As duas decisões que proibiram os rolezinhos são praticamente idênticas. Nelas os juízes argumentam que o direito constitucional da livre manifestação deve ser exercido com limites e o shopping é um local impróprio, pois impede o exercício de profissão dos funcionários. Além disso argumentam, com base em informações da imprensa, que alguns grupos se infiltram nos rolezinhos com finalidades ilíticas.
“É certo que além de o espaço ser impróprio para manifestação contra questão que envolve Baile Funk, mesmo que legítima seja, é cediço que pequenos grupos se infiltram nestas reuniões com finalidades ilícitas e transformam movimento pacífico em ato de depredação, subtração, violando o direito do dono da propriedade, do comerciante e do cliente do Shopping . A imprensa tem noticiado reiteradamente os abusos cometidos por alguns manifestantes”, registrou o juiz Alberto Gibin Villela, da 14ª Vara Cível da capital, proibindo o encontro que estava marcado para o último sábado (11/1) no Shopping JK Iguatemi (1001597-90.2014.8.26.0100).

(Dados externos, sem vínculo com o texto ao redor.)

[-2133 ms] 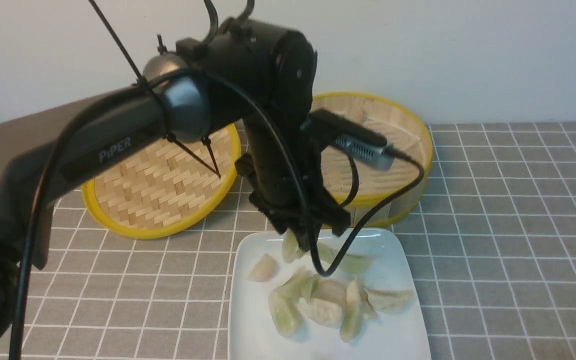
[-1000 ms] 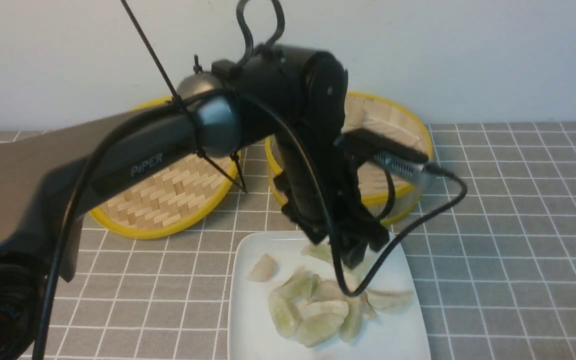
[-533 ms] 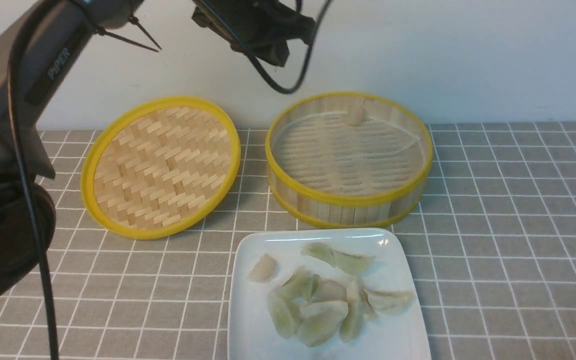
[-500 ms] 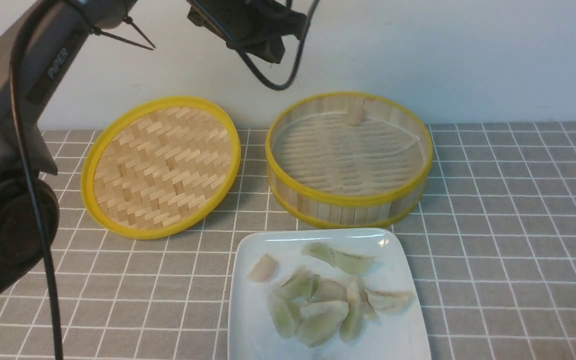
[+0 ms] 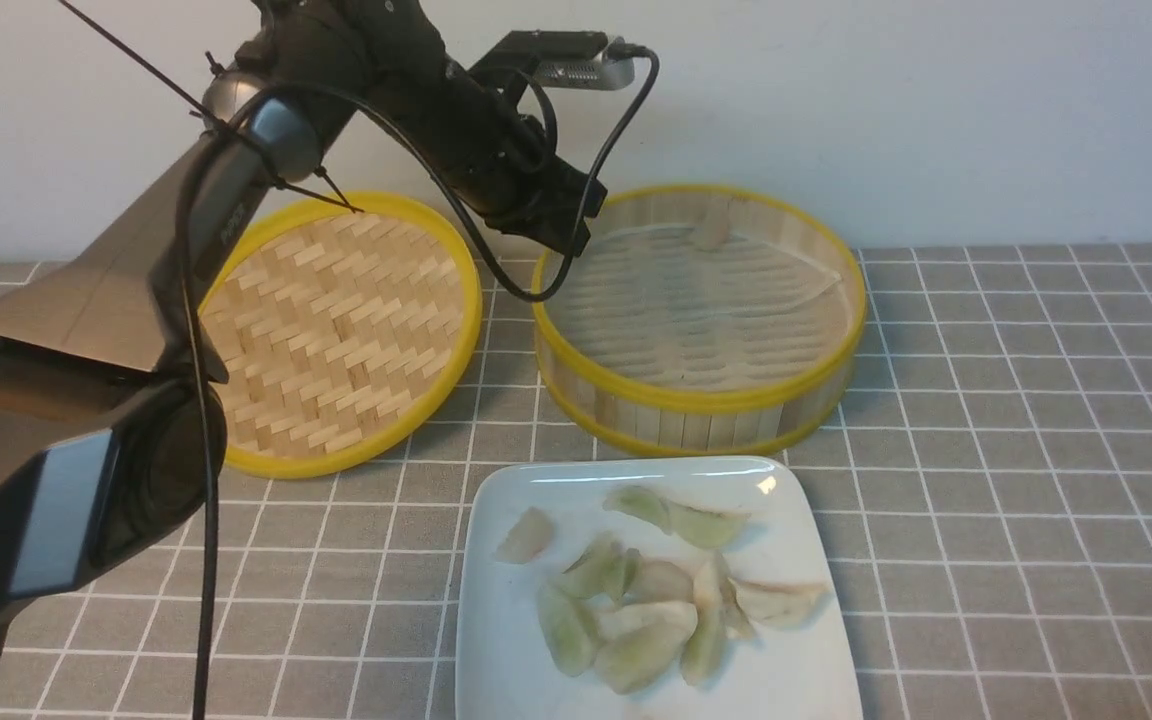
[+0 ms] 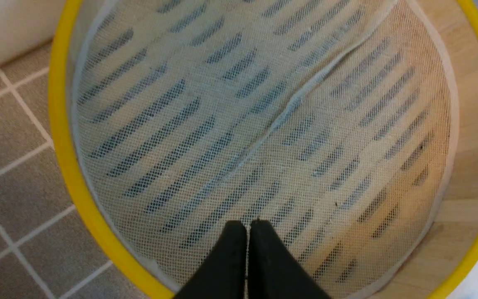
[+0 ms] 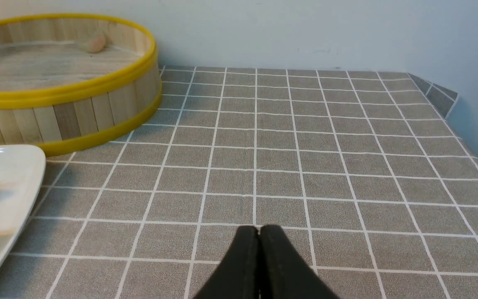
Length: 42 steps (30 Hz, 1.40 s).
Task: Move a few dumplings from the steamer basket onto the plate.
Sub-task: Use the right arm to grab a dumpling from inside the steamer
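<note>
The steamer basket stands at the back with one pinkish dumpling against its far wall. My left gripper is shut and empty, hanging just over the basket's left rim. In the left wrist view its tips hover over the mesh liner, with no dumpling in sight. The white plate in front holds several pale green and pinkish dumplings. My right gripper is shut and empty, low over the tablecloth to the right of the plate and basket.
The flat woven lid lies left of the basket, under my left arm. A grey checked cloth covers the table. The wall is close behind the basket, and the table's right edge shows in the right wrist view.
My left gripper left the plate, rose high above the table, then came down to the basket's left rim. One more green dumpling lies on the plate than two seconds ago.
</note>
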### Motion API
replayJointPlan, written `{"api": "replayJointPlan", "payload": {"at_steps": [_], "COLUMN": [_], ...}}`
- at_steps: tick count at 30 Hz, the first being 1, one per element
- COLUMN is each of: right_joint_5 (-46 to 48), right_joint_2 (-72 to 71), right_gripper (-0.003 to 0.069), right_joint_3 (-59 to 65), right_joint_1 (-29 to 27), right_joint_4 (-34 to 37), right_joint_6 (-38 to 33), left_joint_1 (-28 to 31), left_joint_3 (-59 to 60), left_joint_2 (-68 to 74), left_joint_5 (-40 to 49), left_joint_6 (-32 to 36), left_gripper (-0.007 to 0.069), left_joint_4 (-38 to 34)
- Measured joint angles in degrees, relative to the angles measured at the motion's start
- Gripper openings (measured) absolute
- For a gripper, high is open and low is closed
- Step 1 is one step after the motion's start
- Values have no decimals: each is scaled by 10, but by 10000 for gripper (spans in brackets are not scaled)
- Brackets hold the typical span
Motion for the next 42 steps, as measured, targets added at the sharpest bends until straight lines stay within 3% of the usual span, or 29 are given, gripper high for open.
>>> {"api": "replayJointPlan", "payload": {"at_steps": [6,12,17,20,26,28,36,42], "right_joint_5": [0,0,0,0,-14,-54,-275,-319], "right_joint_2": [0,0,0,0,0,0,0,0], "right_gripper": [-14,-14,-14,-14,-14,-14,-14,-14], "right_joint_3": [0,0,0,0,2,7,6,6], "right_joint_1": [0,0,0,0,0,0,0,0], "right_joint_4": [0,0,0,0,3,37,286,336], "right_joint_6": [0,0,0,-2,1,14,96,65], "left_joint_1": [0,0,0,0,1,1,1,1], "left_joint_3": [-4,14,109,230,415,477,692,791], "left_joint_2": [-1,-39,-134,-224,-341,-384,-554,-635], "left_joint_5": [2,6,6,7,7,7,-65,-89], "left_joint_6": [-6,-64,-69,-74,-72,-70,-68,-68], "left_gripper": [-5,-5,-5,-5,-5,-5,-5,-5], "left_joint_4": [9,52,108,149,160,160,160,159]}}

O mesmo argumento foi utilizado pela juíza Daniella Carla Russo Greco de Lemos, da 3ª Vara Civel do Foro Regional de Itaquera, que proibiu o encontro no Shopping Metrô Itaquera (1000339-33.2014.8.26.0007 ). “A Constituição Federal estabeleceu direitos fundamentais a todos. Esses direitos importam também em obrigações a cada um, que tem o dever de olhar a sua volta para avaliar se sua conduta não invade a esfera jurídica alheia. O Estado não pode garantir o direito de manifestações e olvidar-se do direito de propriedade, do livre exercício da profissão e da segurança pública. Todas as garantias tem a mesma importância e relevância social e jurídica”, complementou.

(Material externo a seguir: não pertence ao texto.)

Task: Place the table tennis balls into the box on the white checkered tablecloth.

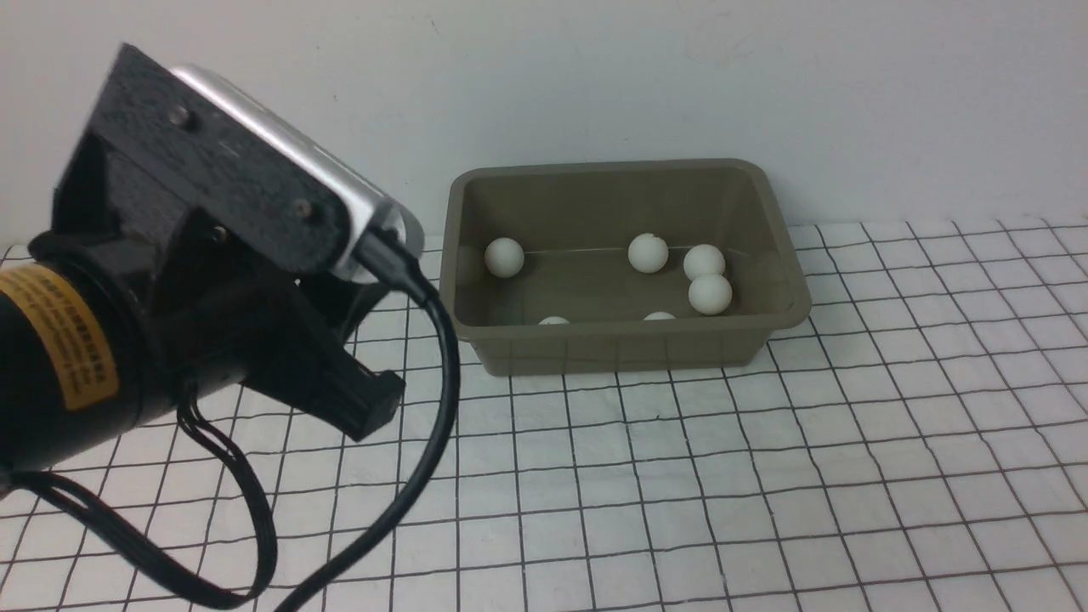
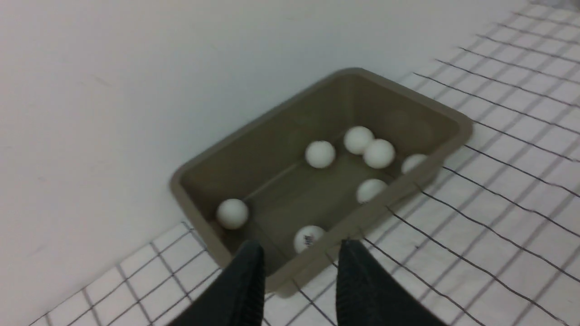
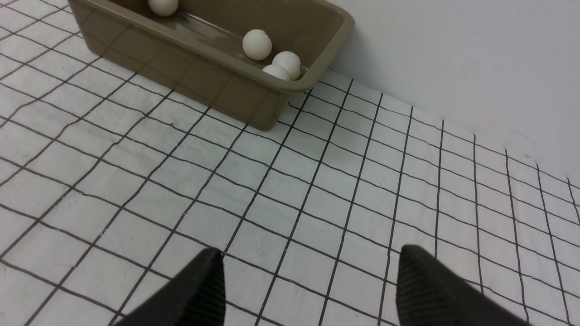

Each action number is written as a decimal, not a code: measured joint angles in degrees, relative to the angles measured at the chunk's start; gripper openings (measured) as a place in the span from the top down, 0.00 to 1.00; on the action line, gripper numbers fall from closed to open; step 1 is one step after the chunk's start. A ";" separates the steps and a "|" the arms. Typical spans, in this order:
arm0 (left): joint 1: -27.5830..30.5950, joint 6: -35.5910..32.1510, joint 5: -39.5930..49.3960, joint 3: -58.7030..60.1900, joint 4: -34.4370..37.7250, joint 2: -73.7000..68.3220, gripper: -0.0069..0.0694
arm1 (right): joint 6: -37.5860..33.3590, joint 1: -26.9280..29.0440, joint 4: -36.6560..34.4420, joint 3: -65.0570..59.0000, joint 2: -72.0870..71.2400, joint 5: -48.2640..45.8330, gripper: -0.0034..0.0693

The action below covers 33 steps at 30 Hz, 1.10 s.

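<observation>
Front view: the box (image 1: pixel 625 348) sits on the white checkered tablecloth (image 1: pixel 765 476), far centre, its far side close to the white wall (image 1: pixel 595 76). Six table tennis balls (image 1: pixel 648 252) show inside it: one at the left (image 1: pixel 504 257), three clustered toward the right, two only peeking over the near wall. The left arm (image 1: pixel 170 280) fills the left foreground, black with a silver wrist camera (image 1: pixel 297 161) and a black cable (image 1: pixel 425 442) looping down. A yellow label (image 1: pixel 64 336) wraps the arm; its print is too blurred to read. The fingers are hidden here; the right arm is out of frame.

Left wrist view: the left gripper (image 2: pixel 300 253) hangs just outside one corner of the box (image 2: pixel 453 122), its two black fingers (image 2: pixel 247 280) set apart with nothing between them. Seven balls lie in the box. The ball nearest the fingers (image 2: pixel 308 237) carries a small dark printed mark, unreadable. Another rests in a corner (image 2: pixel 232 213), and the other five group toward the far end.

Right wrist view: the right gripper (image 3: pixel 310 271) hovers over bare tablecloth (image 3: pixel 317 181), fingers (image 3: pixel 199 290) spread wide, holding nothing. The box (image 3: pixel 204 86) is well apart from it; four balls are visible over its rim, three of them bunched in the corner (image 3: pixel 257 44).
</observation>
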State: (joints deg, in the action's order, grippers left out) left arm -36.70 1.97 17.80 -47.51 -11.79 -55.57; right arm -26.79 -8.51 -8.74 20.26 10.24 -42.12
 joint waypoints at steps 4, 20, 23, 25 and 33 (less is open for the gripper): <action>3.97 -18.76 -0.08 0.00 18.81 -0.05 0.63 | 0.00 0.00 0.00 0.00 0.00 -0.12 0.32; 28.21 -26.00 9.27 0.00 23.91 8.16 0.63 | 0.00 0.00 -0.06 0.00 0.00 -0.12 0.32; 34.22 -25.28 12.26 1.96 23.21 11.40 0.63 | 0.00 0.00 -0.06 0.00 0.00 -0.12 0.32; 36.67 -25.13 11.36 4.84 23.14 13.68 0.63 | 0.00 0.00 -0.06 0.00 0.00 -0.12 0.32; 40.02 -20.66 -5.43 28.88 22.95 26.29 0.63 | 0.00 0.00 -0.06 0.00 0.00 -0.17 0.32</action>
State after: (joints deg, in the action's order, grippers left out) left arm 3.32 -18.69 12.37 -18.63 11.16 -29.28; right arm -26.79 -8.51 -8.79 20.26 10.24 -42.29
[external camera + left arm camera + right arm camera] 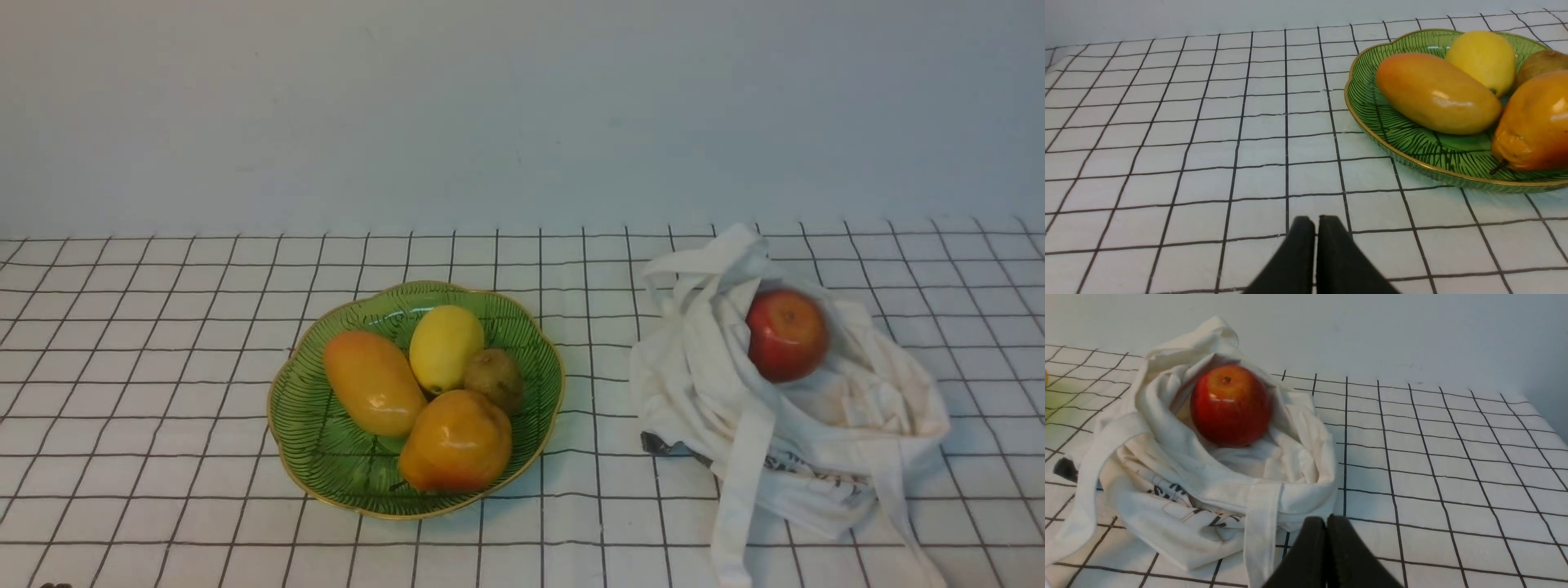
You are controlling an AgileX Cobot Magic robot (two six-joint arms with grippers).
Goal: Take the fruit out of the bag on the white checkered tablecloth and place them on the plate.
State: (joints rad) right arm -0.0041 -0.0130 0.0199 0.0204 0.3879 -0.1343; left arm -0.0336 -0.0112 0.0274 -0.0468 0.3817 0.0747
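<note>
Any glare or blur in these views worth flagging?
Front view: soft overall, light even, faint highlights on the mangoes. Left wrist view: sharper, bright glare spots on the mango and the plate rim. Right wrist view: white specular patch on the apple, bag print legible but smeared.

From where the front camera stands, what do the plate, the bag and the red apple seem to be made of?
The plate looks like green glass: glossy, with dark leaf veins and a thin gold rim. The bag seems soft white cloth, matte, creased and slumped, with flat straps and dark print. The red apple has smooth, shiny skin with bright highlights; whether it is real or plastic cannot be told.
</note>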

As duas liminares impedem que o encontro aconteça e estabelece pena de R$ 10 mil para cada manifestante identificado. Além disso, as decisões determinam que as autoridades policiais sejam comunicadas para tomar “todas as medidas necessárias para impedir a concretização do movimento no espaço pertencente ao autor e garantir a segurança pública e patrimonial dos clientes, comerciantes e proprietários do centro de comércio autor”.

Encontros permitidos
Em outras duas liminares os encontros não foram proibidos. O shopping Parque Dom Pedro, em Campinas, teve seu pedido negado (1000219-57.2014.8.26.0114). Segundo o juiz Renato Siqueira de Pretto, da 1ª Vara Cível de Campinas, o encontro marcado pelo Facebook não fazia apologia a qualquer ato contrário à ordem pública e que medidas preventivas poderiam ser tomadas, como alertar as autoridades policiais para caso uma intervenção seja necessária.

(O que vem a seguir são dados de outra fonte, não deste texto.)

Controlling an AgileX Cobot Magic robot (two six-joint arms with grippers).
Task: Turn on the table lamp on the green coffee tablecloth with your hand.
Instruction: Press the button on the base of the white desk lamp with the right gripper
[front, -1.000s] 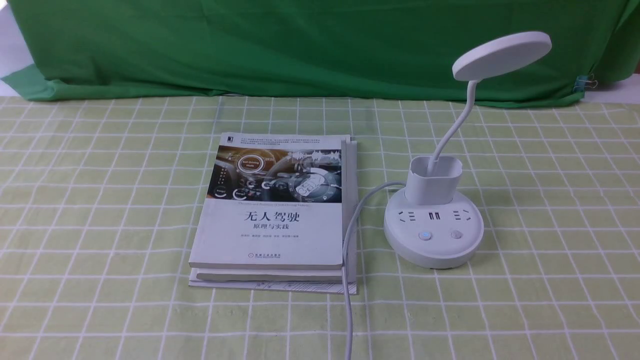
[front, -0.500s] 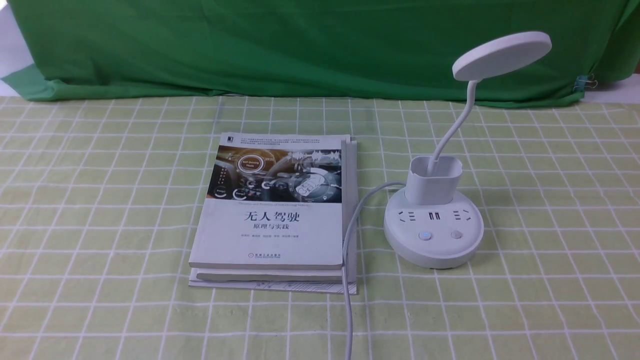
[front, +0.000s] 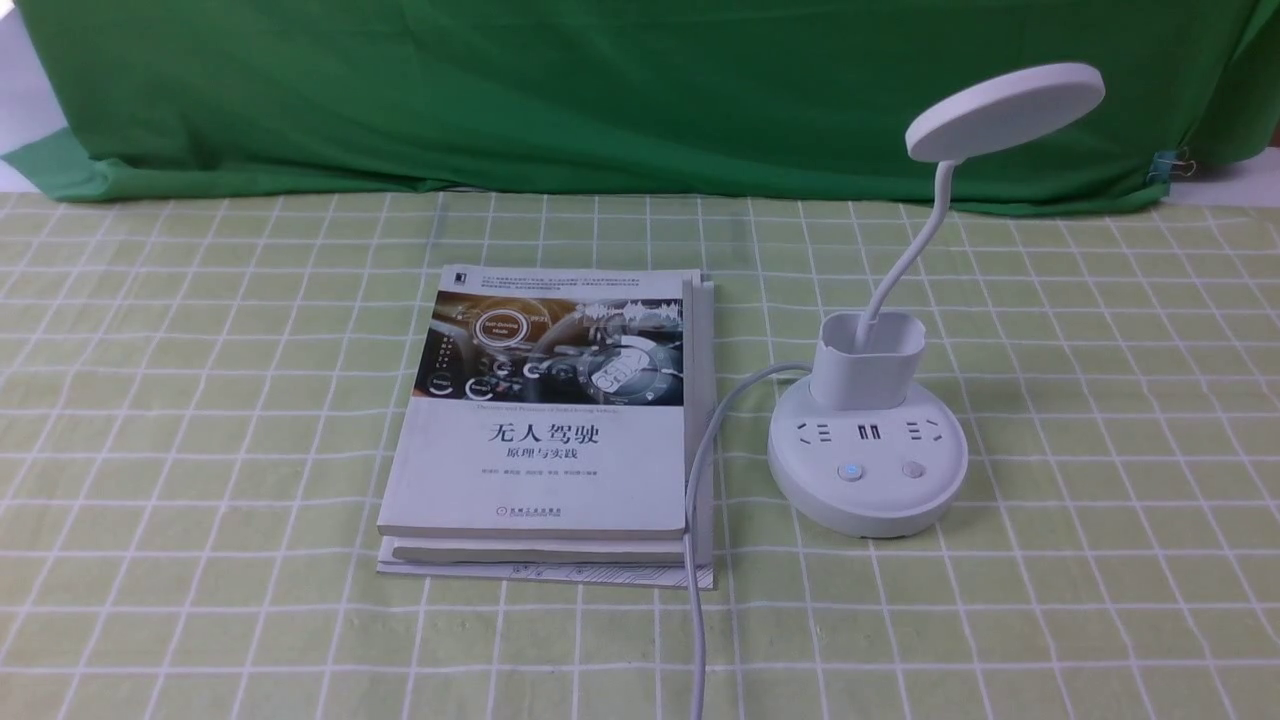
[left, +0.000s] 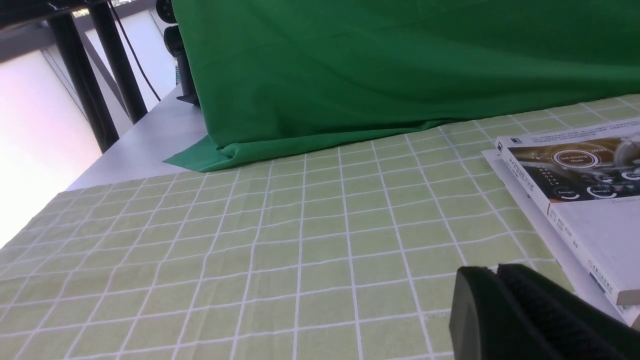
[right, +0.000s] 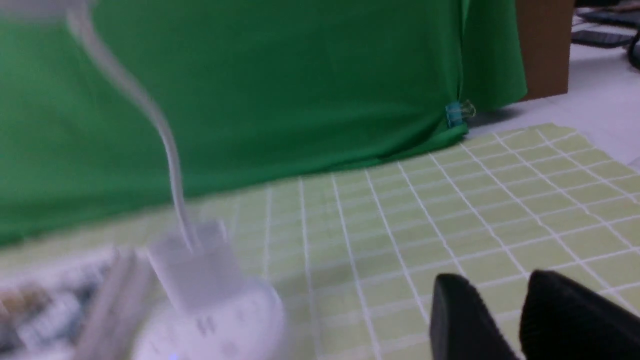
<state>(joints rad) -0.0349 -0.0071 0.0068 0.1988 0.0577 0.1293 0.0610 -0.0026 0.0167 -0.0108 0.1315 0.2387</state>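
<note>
The white table lamp stands on the green coffee tablecloth at the right. Its disc head is raised on the curved neck and looks unlit. Two buttons sit on the front of the base; the left button shows a small blue glow. No arm shows in the front view. My left gripper is shut and empty, low over the cloth beside the book. My right gripper is open and empty, with the blurred lamp some way off to one side.
A stack of books lies left of the lamp. The white cord runs between them to the front edge. The dark green backdrop hangs behind, held by a blue clip.
</note>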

Já o shopping Campo Limpo, localizado na capital paulista, teve seu pedido parcialmente aceito (1000656-46.2014.8.26.0002). Na decisão o juiz Antonio Carlos Santoro Filho, da 5ª Vara Cível do Foro de Santo Amaro, não proibiu o encontro. “Entendo que o direito à livre manifestação, ou mesmo de reunião, deve ceder espaço para a preservação da ordem e paz públicas, conjugadas com o direito de ir e vir e dos valores sociais do trabalho, este último, um dos fundamentos da própria República”, apontou na liminar. Com base nesse entendimento, autorizou o encontro desde que os participantes não pratiquem atos ilíticos que impliquem ameaça à segurança dos frequentadores e funcionários do shopping, sob pena de multa de R$ 10 mil.